INFORMATION SHOWN =
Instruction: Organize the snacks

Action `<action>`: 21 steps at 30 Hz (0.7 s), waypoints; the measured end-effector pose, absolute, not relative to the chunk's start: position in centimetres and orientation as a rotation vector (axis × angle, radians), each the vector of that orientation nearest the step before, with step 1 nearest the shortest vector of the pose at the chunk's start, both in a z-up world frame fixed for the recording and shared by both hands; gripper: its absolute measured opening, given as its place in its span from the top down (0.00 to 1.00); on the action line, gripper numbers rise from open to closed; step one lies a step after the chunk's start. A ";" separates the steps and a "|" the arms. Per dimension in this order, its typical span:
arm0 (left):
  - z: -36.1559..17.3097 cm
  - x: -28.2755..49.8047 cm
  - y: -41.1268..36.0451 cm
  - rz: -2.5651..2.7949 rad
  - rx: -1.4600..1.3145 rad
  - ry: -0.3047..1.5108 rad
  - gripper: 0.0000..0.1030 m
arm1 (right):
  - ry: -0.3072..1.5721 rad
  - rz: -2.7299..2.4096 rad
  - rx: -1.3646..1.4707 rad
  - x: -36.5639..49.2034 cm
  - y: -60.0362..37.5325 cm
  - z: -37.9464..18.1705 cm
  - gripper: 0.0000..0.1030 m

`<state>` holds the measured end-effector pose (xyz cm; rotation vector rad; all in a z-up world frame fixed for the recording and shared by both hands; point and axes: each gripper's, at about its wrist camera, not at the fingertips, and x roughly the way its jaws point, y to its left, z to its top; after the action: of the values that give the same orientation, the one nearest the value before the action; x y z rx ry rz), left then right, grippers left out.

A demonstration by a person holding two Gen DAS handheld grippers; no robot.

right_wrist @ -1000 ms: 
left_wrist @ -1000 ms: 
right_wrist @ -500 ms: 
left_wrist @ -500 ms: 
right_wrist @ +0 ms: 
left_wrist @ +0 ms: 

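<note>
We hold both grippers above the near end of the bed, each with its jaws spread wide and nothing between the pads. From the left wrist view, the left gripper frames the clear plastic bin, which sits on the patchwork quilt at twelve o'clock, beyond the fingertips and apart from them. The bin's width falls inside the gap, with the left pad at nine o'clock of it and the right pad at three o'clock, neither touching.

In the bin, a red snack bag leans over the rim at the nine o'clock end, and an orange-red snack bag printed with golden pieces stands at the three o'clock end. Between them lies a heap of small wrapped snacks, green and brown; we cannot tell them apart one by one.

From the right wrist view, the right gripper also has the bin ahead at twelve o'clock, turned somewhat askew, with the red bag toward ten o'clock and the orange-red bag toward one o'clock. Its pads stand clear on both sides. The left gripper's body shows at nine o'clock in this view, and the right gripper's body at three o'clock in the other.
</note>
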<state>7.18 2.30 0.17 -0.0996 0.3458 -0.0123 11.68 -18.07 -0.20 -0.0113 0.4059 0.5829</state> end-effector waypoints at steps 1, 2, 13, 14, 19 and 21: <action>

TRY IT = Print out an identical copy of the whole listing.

TASK RESPONSE =
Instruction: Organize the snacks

Action `<action>`: 21 steps at 30 Hz (0.7 s), waypoints; the measured end-effector pose, absolute, not relative to the chunk's start: position in centimetres and orientation as a rotation vector (axis × angle, radians), each the vector of that orientation nearest the step before, with step 1 nearest the shortest vector of the pose at the chunk's start, both in a z-up world frame fixed for the recording and shared by both hands; gripper: its absolute measured opening, given as its place in its span from the top down (0.00 to 1.00); on the action line, gripper numbers rise from open to closed; step one lies a step after the chunk's start. A ";" separates the steps and a "|" the arms. Per dimension in this order, its typical span:
arm0 (left):
  - z: -36.1559..17.3097 cm
  - x: -28.2755..49.8047 cm
  - y: -41.1268..36.0451 cm
  - rz: -2.5651..2.7949 rad
  - rx: -1.4600..1.3145 rad
  - ry: -0.3047..1.5108 rad
  - gripper: 0.0000..0.1030 m
arm1 (right):
  - ry: -0.3072..1.5721 rad
  - rz: -2.7299..2.4096 rad
  - rx: -1.3646..1.4707 rad
  - x: -36.5639..49.2034 cm
  - y: -60.0362..37.5325 cm
  - z: -37.9464..18.1705 cm
  - gripper: 0.0000..0.1030 m

`<state>` holds the measured end-effector pose (xyz cm; rotation vector rad; all in a z-up world frame fixed for the recording and shared by both hands; point and axes: each gripper's, at about its wrist camera, not at the fingertips, and x roughly the way its jaws point, y to its left, z to its top; after the action: of the values that give the same orientation, the one nearest the value before the action; x y z rx ry rz), left then right, grippers left out.

A demonstration by a person holding two Gen DAS handheld grippers; no robot.

right_wrist @ -1000 ms: 
left_wrist @ -1000 ms: 
right_wrist @ -500 ms: 
left_wrist @ -500 ms: 
right_wrist @ +0 ms: 
left_wrist @ +0 ms: 

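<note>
We hold both grippers above the near end of the bed, each with its jaws spread wide and nothing between the pads. From the left wrist view, the left gripper frames the clear plastic bin, which sits on the patchwork quilt at twelve o'clock, beyond the fingertips and apart from them. The bin's width falls inside the gap, with the left pad at nine o'clock of it and the right pad at three o'clock, neither touching.

In the bin, a red snack bag leans over the rim at the nine o'clock end, and an orange-red snack bag printed with golden pieces stands at the three o'clock end. Between them lies a heap of small wrapped snacks, green and brown; we cannot tell them apart one by one.

From the right wrist view, the right gripper also has the bin ahead at twelve o'clock, turned somewhat askew, with the red bag toward ten o'clock and the orange-red bag toward one o'clock. Its pads stand clear on both sides. The left gripper's body shows at nine o'clock in this view, and the right gripper's body at three o'clock in the other.
</note>
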<state>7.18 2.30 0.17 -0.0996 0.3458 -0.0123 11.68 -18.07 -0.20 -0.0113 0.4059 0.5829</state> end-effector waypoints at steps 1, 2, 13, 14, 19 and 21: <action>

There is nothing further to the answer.